When I behold His Son to earth descending,
to help and heal and teach distressed mankind;
When evil flees and death in fear is bending
before the glory of the Lord divine,

With rapture filled, my soul Thy name would laud,
O mighty God! O mighty God!
With rapture filled, my soul Thy name would laud,
O mighty God! O mighty God!

When, crushed by guilt of sin, before Him kneeling
I plead for mercy and for grace and peace,
I feel His balm and, all my bruises healing,
He saves my soul and sets my heart at ease.

(Translation by E. Gustav Johnson (1893–1974) From Hymnary.org http://www.hymnary.org/text/o_mighty_god_when_i_behold_the_wonder accessed 9/6/2014).
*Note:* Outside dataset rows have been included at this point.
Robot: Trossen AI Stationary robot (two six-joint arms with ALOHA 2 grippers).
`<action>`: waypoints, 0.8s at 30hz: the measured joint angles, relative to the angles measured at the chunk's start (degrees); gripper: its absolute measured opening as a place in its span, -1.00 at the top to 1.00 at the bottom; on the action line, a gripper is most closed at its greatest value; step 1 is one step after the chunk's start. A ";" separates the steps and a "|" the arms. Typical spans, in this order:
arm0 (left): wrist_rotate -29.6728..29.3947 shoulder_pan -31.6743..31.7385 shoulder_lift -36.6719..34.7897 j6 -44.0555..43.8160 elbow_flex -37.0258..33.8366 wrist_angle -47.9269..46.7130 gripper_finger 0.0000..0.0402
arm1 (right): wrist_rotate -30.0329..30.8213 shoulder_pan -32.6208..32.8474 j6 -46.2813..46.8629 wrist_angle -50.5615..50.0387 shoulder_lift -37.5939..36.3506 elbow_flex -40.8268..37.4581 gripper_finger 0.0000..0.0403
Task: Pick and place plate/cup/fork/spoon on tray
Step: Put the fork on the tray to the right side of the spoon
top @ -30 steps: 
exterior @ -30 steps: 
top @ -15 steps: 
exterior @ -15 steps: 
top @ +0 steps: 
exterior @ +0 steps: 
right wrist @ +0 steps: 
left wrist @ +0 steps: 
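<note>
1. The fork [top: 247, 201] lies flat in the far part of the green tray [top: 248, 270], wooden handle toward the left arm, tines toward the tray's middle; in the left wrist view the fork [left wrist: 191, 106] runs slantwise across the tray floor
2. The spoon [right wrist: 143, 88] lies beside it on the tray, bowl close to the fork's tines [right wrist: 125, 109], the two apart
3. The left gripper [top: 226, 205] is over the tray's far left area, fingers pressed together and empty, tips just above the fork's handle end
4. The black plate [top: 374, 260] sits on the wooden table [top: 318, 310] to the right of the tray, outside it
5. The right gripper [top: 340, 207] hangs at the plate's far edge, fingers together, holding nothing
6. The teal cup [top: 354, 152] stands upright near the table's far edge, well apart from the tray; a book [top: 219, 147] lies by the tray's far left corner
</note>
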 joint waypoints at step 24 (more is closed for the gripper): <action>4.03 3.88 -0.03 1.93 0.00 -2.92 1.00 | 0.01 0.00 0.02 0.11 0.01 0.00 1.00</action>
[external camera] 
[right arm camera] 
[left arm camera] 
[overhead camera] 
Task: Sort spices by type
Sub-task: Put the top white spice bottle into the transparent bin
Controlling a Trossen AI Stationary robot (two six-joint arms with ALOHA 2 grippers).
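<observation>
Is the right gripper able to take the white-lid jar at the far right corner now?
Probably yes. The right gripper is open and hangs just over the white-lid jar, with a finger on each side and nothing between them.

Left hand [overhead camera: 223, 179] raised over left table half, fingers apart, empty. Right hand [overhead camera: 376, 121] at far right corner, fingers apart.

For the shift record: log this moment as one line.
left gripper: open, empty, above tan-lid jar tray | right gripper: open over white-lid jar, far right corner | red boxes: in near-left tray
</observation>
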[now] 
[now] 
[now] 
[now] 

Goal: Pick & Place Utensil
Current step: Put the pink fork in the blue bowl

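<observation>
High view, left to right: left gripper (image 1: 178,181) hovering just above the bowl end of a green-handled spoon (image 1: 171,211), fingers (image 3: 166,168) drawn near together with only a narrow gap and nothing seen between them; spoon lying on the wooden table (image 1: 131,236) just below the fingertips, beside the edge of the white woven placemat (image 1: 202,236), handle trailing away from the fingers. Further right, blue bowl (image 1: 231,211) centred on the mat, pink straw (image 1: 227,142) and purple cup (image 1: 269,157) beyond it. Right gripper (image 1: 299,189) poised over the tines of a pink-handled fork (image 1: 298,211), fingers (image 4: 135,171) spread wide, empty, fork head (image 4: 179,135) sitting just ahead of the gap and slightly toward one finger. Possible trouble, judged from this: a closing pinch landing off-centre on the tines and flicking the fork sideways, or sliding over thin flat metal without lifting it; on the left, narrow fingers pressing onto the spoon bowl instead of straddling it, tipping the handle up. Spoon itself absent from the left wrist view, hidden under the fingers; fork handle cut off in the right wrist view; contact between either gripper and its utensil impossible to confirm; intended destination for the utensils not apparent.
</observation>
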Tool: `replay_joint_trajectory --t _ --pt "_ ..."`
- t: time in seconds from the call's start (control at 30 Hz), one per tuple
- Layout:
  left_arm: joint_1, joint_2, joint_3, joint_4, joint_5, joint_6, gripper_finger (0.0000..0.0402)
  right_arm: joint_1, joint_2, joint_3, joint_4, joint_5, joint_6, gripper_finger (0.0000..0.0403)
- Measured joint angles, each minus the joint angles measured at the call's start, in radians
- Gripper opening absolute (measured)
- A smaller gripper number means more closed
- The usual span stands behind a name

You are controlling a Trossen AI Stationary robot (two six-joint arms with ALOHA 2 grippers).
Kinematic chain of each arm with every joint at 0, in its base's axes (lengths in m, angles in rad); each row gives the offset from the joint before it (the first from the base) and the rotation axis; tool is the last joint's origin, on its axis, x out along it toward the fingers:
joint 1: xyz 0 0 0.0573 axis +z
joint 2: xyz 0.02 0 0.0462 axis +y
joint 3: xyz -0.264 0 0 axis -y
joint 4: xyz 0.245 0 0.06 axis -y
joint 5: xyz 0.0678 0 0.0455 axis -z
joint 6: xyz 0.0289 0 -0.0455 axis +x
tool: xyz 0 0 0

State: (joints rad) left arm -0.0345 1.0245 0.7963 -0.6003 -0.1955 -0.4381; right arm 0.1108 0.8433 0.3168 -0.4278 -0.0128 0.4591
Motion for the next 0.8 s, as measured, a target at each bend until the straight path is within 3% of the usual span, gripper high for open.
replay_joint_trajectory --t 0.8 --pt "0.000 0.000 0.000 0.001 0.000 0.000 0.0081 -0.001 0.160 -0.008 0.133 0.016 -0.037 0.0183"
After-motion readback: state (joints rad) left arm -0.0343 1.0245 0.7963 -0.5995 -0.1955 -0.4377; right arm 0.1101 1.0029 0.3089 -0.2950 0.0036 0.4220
[vii] Davies, R., George, R. A., Rupp, G., A History of the Methodist Church in Great Britain, Vol. 3, p.215. Quoted , Pratt, A.E., O for thousand tongues. See also: Selwyn E. G., edit., Essays Catholic and Critical, Society for the Propagation of Christian Knowledge, 3rd edition, London, 1929.

[viii] Kirk, K. E., (1926) ‘The Atonement’ in Essays Catholic and Critical, SPCK, London, p262.

[ix] Hooker, R., (1648) Of the Laws of Ecclesiastical Polity: Books VI, VII, VIII, , from the edition of 1981 published Belknap Press of Harvard University Press.v

[x] C.S. Lewis, ‘Version Vernacular’, The Christian Century vol. LXXV (31 December 1958) p 1515, reprinted in God in the Dockp 338.